INSTRUCTIONS FOR THE TASK -
What lines of the material below hold the string "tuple"? Copy them out.

DATA TO PROCESS -

⟨

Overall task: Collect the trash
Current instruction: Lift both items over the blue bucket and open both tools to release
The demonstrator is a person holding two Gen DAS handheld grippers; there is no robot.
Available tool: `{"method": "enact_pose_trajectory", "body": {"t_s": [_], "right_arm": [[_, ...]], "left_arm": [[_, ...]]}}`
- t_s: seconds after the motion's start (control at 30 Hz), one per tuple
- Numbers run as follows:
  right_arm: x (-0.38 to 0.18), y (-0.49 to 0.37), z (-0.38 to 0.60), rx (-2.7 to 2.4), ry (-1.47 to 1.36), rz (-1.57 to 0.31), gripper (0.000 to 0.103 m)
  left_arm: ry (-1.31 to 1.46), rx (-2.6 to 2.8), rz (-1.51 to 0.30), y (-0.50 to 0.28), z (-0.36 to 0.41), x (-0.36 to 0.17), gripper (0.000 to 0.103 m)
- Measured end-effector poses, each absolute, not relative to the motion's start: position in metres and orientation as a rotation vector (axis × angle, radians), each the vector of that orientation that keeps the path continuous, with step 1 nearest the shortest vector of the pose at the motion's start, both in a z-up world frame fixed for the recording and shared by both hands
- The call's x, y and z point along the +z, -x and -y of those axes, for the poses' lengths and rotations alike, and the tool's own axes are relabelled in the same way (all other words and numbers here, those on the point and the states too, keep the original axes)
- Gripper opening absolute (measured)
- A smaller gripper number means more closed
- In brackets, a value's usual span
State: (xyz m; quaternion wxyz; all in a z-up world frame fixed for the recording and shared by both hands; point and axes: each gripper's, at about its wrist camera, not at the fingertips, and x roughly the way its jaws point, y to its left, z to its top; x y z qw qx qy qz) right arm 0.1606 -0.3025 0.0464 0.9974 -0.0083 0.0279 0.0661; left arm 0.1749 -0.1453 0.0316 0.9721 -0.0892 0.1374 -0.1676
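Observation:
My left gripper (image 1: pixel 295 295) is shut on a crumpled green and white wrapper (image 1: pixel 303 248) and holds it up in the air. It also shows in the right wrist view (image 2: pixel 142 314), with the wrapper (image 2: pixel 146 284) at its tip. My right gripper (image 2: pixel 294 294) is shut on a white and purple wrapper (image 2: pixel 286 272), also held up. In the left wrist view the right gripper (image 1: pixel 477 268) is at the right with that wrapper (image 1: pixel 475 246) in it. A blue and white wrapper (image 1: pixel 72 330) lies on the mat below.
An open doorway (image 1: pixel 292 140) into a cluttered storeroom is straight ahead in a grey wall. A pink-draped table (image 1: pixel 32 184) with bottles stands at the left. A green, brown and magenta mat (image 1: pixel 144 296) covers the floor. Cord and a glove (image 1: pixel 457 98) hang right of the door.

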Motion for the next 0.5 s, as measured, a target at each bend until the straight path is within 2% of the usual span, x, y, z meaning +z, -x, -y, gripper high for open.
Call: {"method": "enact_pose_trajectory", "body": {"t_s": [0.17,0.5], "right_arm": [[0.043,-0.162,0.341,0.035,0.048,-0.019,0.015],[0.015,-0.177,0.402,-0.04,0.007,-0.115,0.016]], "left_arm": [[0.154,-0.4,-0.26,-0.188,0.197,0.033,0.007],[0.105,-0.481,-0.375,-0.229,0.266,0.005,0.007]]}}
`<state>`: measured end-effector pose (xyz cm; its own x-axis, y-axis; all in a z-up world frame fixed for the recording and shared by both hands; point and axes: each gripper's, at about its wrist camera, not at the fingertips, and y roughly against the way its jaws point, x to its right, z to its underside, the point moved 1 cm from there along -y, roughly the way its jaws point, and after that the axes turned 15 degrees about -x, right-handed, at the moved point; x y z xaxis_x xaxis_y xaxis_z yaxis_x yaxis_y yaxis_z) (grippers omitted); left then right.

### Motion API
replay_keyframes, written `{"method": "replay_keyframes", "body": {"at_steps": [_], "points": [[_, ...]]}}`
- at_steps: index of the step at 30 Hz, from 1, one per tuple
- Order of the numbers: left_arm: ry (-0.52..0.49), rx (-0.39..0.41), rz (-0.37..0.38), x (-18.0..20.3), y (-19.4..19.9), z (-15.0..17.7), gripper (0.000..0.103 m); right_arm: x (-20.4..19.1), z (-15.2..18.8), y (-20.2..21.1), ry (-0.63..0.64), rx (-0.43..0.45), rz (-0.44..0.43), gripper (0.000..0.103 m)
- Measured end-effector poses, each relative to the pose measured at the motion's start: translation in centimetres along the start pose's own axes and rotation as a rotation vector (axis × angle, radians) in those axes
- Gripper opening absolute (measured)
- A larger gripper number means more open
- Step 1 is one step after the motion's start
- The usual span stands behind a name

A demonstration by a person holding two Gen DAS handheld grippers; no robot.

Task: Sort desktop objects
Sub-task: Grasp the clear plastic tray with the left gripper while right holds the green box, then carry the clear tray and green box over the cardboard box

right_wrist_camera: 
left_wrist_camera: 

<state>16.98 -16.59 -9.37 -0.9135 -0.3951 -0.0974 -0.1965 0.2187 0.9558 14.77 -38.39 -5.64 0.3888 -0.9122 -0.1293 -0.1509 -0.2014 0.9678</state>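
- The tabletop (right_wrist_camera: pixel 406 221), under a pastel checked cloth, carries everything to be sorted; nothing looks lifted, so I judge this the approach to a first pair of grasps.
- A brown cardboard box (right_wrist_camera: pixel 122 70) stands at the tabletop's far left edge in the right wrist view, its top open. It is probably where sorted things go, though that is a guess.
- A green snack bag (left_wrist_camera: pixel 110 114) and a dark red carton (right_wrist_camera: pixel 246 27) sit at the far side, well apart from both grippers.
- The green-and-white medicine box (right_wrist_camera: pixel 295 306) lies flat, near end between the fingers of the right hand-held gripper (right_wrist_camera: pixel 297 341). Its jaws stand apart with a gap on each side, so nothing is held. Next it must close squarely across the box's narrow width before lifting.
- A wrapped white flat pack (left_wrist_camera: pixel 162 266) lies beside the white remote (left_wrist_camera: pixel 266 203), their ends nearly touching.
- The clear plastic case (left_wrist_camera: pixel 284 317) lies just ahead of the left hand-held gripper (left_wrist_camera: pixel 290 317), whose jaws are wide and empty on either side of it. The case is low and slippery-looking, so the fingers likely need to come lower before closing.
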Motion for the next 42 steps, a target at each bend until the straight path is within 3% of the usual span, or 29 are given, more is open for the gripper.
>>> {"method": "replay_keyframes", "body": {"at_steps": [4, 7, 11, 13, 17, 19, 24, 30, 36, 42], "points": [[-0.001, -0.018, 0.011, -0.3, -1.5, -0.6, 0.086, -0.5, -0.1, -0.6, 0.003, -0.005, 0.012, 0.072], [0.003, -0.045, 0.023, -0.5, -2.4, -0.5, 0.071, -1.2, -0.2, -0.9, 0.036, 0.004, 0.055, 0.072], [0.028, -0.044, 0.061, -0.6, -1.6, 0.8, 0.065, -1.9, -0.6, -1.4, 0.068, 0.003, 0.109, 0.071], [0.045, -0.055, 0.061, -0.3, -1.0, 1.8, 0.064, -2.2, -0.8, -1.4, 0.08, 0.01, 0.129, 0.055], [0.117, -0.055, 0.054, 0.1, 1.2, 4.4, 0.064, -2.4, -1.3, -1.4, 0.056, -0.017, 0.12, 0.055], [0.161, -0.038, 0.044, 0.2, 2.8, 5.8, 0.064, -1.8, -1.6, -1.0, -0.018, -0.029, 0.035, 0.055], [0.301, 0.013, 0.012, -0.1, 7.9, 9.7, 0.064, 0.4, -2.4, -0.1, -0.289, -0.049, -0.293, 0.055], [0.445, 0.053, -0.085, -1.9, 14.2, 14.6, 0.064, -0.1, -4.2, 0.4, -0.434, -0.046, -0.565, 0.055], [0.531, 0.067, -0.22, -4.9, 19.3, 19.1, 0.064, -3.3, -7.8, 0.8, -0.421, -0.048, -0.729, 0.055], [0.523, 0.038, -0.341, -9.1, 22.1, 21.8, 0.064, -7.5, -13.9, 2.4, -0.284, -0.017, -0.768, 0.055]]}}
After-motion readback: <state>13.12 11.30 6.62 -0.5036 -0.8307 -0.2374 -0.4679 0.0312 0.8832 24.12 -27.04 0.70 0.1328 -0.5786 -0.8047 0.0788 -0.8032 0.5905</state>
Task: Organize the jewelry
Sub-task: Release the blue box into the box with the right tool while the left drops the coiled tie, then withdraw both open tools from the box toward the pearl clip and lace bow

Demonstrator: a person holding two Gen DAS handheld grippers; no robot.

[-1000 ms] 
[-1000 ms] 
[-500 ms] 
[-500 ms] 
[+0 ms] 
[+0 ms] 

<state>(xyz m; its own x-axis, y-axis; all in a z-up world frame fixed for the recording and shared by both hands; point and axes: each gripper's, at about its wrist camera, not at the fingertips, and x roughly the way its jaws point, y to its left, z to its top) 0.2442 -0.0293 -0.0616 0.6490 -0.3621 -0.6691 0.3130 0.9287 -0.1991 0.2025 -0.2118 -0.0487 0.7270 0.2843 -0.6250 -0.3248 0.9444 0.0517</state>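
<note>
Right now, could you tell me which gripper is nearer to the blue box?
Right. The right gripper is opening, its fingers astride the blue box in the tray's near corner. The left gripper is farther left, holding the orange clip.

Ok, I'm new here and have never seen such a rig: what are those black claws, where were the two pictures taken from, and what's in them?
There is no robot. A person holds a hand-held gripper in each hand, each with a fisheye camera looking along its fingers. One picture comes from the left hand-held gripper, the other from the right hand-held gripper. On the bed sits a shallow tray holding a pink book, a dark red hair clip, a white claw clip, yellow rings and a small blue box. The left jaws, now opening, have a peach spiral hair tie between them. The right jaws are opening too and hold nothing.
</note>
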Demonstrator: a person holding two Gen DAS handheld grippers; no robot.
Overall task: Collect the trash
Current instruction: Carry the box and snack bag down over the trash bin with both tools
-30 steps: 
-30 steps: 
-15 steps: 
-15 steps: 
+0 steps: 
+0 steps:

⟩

TASK SOLUTION -
- t_s: seconds after the motion's start (control at 30 Hz), one per tuple
- at_steps: index of the step at 30 Hz, from 1, one per tuple

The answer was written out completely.